**Task to complete:** Which lines below hold the word "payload"? Copy all of them.

**Data under study:**
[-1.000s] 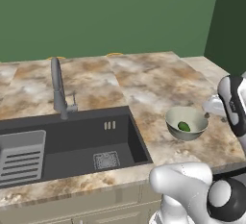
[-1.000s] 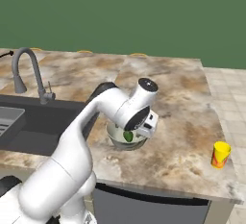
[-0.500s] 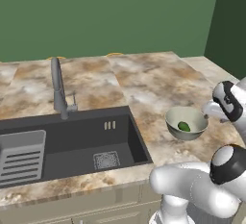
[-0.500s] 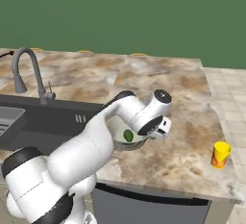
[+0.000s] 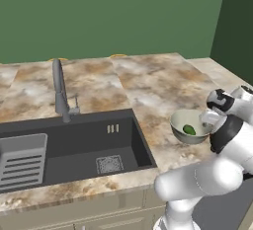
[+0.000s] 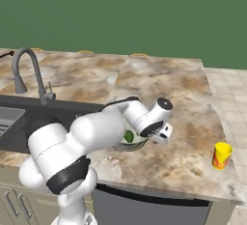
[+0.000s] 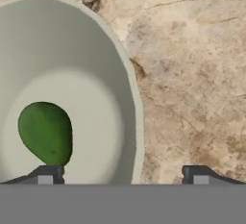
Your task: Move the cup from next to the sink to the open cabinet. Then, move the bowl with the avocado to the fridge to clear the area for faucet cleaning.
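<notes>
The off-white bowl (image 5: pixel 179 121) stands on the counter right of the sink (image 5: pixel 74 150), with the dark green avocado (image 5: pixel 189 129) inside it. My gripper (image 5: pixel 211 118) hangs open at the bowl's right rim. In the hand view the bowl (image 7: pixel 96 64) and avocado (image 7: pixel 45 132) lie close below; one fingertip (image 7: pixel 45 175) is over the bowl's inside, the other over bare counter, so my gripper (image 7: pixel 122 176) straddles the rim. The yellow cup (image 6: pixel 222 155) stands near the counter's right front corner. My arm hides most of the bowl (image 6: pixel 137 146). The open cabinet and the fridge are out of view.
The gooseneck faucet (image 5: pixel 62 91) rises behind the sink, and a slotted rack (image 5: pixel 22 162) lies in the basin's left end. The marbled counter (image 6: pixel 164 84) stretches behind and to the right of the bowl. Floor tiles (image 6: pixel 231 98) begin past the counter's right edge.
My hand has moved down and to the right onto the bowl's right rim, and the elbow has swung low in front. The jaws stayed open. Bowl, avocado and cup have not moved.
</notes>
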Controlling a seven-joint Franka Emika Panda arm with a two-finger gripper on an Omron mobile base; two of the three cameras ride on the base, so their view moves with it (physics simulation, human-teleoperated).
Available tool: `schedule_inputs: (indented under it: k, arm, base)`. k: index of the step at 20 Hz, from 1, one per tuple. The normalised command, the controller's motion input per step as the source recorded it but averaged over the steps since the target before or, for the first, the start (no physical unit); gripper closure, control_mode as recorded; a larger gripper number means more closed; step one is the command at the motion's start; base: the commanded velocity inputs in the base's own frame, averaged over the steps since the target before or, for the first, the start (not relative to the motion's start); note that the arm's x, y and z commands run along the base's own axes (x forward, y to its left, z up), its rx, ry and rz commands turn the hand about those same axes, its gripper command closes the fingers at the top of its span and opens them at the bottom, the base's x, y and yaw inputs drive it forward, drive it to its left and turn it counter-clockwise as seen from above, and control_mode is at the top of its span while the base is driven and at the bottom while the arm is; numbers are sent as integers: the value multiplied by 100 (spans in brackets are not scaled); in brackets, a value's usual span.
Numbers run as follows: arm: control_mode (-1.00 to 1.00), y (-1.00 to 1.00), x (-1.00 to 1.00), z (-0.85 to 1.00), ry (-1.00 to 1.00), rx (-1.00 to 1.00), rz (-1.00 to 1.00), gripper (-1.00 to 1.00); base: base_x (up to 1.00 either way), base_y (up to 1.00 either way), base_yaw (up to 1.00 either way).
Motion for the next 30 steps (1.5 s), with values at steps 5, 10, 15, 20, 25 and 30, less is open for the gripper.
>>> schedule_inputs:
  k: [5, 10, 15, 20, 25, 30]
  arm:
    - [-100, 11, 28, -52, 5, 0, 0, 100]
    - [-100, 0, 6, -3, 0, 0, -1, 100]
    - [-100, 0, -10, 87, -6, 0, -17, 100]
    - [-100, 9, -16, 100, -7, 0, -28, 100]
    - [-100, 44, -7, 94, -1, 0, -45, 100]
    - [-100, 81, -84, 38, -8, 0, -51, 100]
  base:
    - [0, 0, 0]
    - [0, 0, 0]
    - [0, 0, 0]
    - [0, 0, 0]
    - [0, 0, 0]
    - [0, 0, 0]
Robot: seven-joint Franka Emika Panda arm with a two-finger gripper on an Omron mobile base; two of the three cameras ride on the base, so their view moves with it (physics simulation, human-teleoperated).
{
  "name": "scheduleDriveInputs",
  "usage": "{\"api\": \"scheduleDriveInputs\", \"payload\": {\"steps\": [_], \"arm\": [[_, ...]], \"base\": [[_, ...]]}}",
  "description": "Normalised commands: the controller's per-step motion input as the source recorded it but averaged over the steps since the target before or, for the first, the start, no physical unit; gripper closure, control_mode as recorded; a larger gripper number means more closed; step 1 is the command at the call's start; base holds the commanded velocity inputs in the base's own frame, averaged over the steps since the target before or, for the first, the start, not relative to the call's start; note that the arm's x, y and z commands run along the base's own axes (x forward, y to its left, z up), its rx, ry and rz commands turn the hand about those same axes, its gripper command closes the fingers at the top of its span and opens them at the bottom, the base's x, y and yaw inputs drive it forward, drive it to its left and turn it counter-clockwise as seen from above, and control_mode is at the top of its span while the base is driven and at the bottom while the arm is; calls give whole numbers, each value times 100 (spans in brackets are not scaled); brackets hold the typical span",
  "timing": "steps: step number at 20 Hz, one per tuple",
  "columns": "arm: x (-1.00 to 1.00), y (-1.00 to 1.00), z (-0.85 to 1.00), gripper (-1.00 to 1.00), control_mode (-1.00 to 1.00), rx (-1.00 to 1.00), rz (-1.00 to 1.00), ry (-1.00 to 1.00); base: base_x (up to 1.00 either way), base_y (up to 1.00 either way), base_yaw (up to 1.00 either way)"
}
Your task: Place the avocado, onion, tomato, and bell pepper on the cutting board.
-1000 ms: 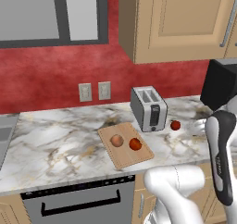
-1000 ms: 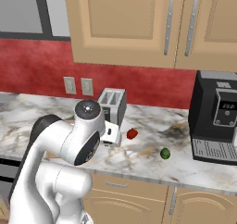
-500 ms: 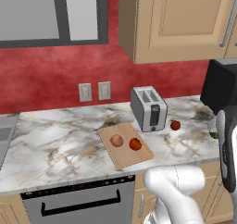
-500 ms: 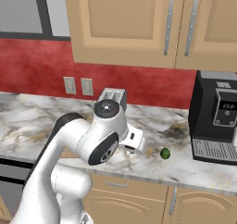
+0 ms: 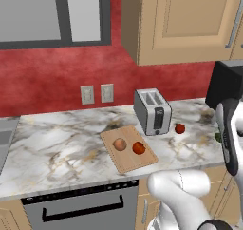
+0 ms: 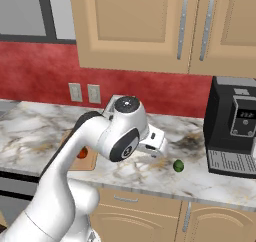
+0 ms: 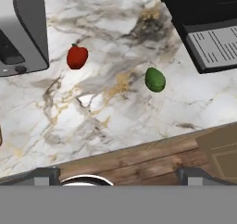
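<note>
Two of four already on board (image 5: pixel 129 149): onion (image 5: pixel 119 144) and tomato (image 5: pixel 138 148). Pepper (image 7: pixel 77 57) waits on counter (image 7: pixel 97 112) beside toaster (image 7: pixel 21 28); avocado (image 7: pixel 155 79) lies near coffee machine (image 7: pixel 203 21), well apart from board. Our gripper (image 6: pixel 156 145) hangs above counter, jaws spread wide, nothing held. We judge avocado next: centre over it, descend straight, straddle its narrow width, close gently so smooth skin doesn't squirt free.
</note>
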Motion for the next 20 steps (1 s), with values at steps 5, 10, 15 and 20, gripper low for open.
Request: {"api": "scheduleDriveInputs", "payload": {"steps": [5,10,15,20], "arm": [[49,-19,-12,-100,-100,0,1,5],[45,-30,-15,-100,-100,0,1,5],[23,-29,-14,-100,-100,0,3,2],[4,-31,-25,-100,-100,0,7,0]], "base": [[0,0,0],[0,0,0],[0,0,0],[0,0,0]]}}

**Result of the task:**
  "usage": "{\"api\": \"scheduleDriveInputs\", \"payload\": {\"steps\": [_], \"arm\": [[_, ...]], \"base\": [[_, ...]]}}",
Request: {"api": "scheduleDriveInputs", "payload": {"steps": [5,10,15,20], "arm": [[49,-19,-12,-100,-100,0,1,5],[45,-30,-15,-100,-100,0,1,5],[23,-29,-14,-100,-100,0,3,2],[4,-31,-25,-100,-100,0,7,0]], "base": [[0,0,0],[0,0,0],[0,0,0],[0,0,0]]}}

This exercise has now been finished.